The mechanisms proposed in this paper are based on the development of machine learning models that can classify windows desktop and mobile android applications. An integration of Cuckoo with machine learning is proposed, so the results of Cuckoo are taken, and a machine learning model is trained with them, so it can be used to make classification of unknown samples. Fig. 9 shows the process of training of machine learning models using samples with that APK (Android Application Package) and EXE extensions (PE files). The process of training of machine learning models follow the steps: Collection of samples, classification of samples using VirusTotal, analysis of samples using Cuckoo sandbox or Androguard, extraction of sample features from Cuckoo or Androguard, generation of a training data set and training of a machine learning model. These steps will be applied in sections 3.1 and 3.2.

Source: The authors.

Fig. 9. TRAINING OF MACHINE LEARNING MODELS FROM SAMPLES 

3.1 Analyzing PE files

The development of a machine learning model that allows classifying a sample between malware and goodware, required to download 108 samples from The Zoo2 and from various official download pages, then such samples were classified using the API (Application Programming Interface) of Virus Total (as malware and goodware). In the next step, each of the files was uploaded to Cuckoo sandbox to perform a malware analysis. The results of these analyzes contain the signatures with which the sample matches.
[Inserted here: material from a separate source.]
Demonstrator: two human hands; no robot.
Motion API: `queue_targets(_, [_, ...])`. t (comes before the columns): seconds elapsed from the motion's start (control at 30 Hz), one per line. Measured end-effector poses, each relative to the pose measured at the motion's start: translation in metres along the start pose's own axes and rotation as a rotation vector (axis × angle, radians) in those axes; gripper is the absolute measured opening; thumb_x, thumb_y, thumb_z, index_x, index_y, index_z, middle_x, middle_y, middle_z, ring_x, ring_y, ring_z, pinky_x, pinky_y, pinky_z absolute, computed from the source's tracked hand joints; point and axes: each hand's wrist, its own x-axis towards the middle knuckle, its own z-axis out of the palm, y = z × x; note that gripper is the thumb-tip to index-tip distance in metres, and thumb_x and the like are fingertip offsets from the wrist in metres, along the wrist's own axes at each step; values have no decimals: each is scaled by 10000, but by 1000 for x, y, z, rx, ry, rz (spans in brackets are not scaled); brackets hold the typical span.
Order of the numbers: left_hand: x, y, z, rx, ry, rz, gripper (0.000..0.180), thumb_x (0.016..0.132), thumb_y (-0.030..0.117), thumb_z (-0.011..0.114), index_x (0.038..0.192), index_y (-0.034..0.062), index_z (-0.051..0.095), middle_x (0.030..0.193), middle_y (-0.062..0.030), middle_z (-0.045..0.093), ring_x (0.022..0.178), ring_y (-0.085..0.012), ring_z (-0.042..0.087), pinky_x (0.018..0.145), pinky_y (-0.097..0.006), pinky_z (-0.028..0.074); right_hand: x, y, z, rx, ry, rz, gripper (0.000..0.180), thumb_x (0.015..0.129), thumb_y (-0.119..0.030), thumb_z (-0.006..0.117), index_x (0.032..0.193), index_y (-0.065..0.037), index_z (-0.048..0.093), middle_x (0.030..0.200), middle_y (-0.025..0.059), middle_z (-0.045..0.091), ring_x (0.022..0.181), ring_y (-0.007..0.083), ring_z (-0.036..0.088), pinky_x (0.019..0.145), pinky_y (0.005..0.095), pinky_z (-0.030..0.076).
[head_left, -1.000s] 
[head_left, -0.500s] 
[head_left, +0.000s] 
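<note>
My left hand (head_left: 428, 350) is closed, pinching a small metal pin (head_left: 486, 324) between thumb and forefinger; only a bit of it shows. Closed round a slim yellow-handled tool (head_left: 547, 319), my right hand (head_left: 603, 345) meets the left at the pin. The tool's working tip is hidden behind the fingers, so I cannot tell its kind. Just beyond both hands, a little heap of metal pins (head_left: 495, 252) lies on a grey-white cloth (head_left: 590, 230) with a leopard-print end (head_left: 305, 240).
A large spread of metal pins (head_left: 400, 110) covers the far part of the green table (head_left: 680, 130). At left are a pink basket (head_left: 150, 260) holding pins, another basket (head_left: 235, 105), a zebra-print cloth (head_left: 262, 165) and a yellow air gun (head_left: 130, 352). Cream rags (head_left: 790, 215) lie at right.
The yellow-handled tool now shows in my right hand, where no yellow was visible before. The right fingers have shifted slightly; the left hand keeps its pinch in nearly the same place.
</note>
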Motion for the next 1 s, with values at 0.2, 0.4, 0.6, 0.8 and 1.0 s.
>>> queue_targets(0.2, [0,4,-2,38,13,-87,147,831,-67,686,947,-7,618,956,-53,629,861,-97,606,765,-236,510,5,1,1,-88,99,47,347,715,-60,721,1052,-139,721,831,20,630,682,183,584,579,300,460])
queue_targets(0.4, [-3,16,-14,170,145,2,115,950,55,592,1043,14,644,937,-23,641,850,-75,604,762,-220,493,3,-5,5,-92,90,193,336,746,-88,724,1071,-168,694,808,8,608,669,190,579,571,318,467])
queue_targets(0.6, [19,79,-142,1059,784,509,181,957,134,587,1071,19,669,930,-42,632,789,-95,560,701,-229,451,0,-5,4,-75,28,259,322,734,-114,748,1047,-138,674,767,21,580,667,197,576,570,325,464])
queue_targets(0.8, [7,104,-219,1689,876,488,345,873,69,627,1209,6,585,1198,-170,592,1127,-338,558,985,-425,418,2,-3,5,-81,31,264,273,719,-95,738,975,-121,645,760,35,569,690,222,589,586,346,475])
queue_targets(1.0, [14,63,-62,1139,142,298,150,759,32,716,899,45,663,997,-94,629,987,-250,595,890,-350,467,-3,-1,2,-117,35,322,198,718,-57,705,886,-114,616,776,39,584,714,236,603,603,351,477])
Cuckoo has a collection of signatures, which are updated or created daily by contributors around the world since Cuckoo sandbox is an open source project. The signatures allow us to identify patterns associated with previously known malware behaviors, e.g. a try of access to kernel commands or the holding of fake certificates. This analysis allow us to obtain a context of the sample and facilitates the interpretation of the results. Cuckoo sandbox has signatures that allow you to identify a family or categories of malware (spyware, worms, etc.) and identify modifications or installations that specific malware perform to gain control of a target. Currently, signatures are also used by some antivirus to detect malware36.

Each report generated by Cuckoo was exported and signatures were extracted from them, which became the basis for the construction of the machine learning model.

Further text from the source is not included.